One of historian Lewis Mumford’s many complaints about modern society was that compulsory action often posed as freedom of choice. In his 1970 book The Pentagon of Power, for example, he marveled at the free-loving, drug-taking, war-protesting hippies at Woodstock, who believed they were defying society’s expectations by acting out against the establishment. He thought that the revelers were just naïve pawns of music-producing record companies. Mumford, then in his seventies, might be forgiven for a curmudgeonly vision of 1960s counterculture. But it was an elaboration of a point he had made already about “authoritarian” technology and the illusion of individual choice: “one must not merely ask for nothing that the system does not provide, but likewise agree to take everything offered… in the precise quantities that the system, rather than the person, requires.”[1]
Few technologies represent the tension between freedom and compulsion better than the automobile. Americans in particular seem to have a pathological aversion to public transportation, and in consequence much of the landscape is characterized by city sprawl, interstate highways, toxic smog and perennial traffic jams. The staggering number of deaths in cars is an ineffective deterrent. In fact cars routinely are used as a reference point for other risks: how often do we hear that a person is far more likely to die in a car accident than fall prey to cancer, have a heart attack, or come to some other unpleasant end?
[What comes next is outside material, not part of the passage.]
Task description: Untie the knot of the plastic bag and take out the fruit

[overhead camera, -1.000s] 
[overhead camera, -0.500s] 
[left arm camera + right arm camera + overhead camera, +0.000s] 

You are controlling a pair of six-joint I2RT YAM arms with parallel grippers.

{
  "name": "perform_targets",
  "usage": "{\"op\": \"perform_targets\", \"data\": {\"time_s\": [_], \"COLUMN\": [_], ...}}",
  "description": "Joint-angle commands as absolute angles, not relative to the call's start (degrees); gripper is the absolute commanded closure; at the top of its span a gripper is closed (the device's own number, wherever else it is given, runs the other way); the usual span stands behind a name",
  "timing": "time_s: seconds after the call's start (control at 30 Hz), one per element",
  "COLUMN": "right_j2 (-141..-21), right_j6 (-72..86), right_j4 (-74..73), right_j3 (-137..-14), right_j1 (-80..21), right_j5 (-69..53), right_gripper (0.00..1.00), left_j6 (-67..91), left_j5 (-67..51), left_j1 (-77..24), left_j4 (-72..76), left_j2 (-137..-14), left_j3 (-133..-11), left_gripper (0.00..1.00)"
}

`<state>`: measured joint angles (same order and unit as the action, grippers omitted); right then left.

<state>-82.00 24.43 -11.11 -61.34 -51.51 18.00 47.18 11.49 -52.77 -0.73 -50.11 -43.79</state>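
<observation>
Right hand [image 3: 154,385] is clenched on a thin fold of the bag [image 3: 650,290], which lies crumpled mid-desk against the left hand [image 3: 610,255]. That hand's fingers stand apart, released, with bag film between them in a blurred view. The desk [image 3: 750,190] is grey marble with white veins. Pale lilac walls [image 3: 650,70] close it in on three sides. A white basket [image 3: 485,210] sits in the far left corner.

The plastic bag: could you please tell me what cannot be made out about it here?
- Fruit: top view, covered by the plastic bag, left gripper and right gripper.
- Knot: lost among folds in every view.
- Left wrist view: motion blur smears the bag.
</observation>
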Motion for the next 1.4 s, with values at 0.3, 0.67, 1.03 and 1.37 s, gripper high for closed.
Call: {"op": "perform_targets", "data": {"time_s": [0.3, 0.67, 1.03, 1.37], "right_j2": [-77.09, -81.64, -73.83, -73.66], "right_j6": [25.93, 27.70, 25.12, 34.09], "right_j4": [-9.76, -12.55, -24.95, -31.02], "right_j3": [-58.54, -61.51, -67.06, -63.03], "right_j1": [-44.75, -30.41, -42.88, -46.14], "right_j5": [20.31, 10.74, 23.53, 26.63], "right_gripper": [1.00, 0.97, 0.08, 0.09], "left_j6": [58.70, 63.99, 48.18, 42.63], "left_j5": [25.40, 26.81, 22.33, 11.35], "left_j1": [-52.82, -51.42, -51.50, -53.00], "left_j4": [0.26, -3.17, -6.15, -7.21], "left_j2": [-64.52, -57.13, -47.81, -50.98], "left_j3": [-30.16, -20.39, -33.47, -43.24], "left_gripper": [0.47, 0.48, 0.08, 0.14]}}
Yet we still drive them. For better or for worse, automobiles have a reputation for being an individualistic goal that people want so badly they are willing to ignore the environmental consequences and the immense annual toll on human life.
In Car Country, Christopher W. Wells seeks to dismantle the idea that America’s car-dependent landscape is a result of such individualism. While it is true that many people prefer and would choose cars for a host of reasons, Wells places much more responsibility upon the government agencies that made it virtually impossible for Americans to operate in any other way. For Wells, cars do not represent freedom or individual choice. Quite the opposite. He sees city planners designing communities dependent upon cars, and government investment in infrastructure—including the military-based interstate highway system—forging a future that necessitated use of the automobile.
To comment on Car Country, I invited David Blanke, Professor of History and Department of Humanities Chair at Texas A&M University—Corpus Christi. Like Wells, Blanke has probed the origins and meaning of “car culture” in the United States. In his book Hell on Wheels, he tackles head-on the problem of car accidents and the tensions between freedom and risk. He sees Americans’ experiences with automobiles as crucial to an evolving public discourse about risk and safety.[2]
Our second commentator, Martin V. Melosi, is the Hugh Roy and Lillie Cranz Cullen University Professor of History at the University of Houston. His prolific writings on environmental history often touch on technology and energy, and he has written extensively about urban infrastructure. In his award-winning book The Sanitary City, for example, he revealed the development and standardization of sewers, water supply, and waste disposal, highlighting the interplay between technological systems and the professional administrators who helped to design them.[3]
Offering our final comment is Thomas Zeller, Associate Professor of History at the University of Maryland. He brings to this roundtable an eye for international dimensions. An expert on environmental history in Germany, he has written comparative studies of American and German roads and landscapes. His book Driving Germany, is an environmental, technological, and cultural history of the Autobahn from the 1930s to the 1960s. He shows how the iconic roadway underwent a cultural transition in the postwar years, having begun as a symbol of the many promises of the Nazi party, among them a plan to reconcile nature and technology.[4]
See the full roundtable, with a response by Wells, here.
Before turning to the comments, I would like to pause here and thank all the roundtable participants for taking part. In addition, I would like to remind readers that as an open-access forum, H-Environment Roundtable Reviews is available to scholars and non-scholars alike, around the world, free of charge. Please circulate.
[1] Lewis Mumford, The Pentagon of Power (New York: Harcourt Brace Jovanovich, 1970); Lewis Mumford, “Authoritarian and Democratic Technics,” Technology and Culture 5:1 (1964), 1-8. Quote on p. 6.
[2] David Blanke, Hell on Wheels: The Promise and Peril of America’s Car Culture, 1900-1940 (Lawerence, Kansas: University Press of Kansas, 2007).
[3] Martin V. Melosi, The Sanitary City: Urban Infrastructure in America from Colonial Times to the Present (Baltimore: Johns Hopkins University Press, 2000).
[4] Thomas Zeller, Driving Germany: The Landscape of the German Autobahn, 1930-1970 (New York: Berghahn, 2007), translated by Thomas Dunlap.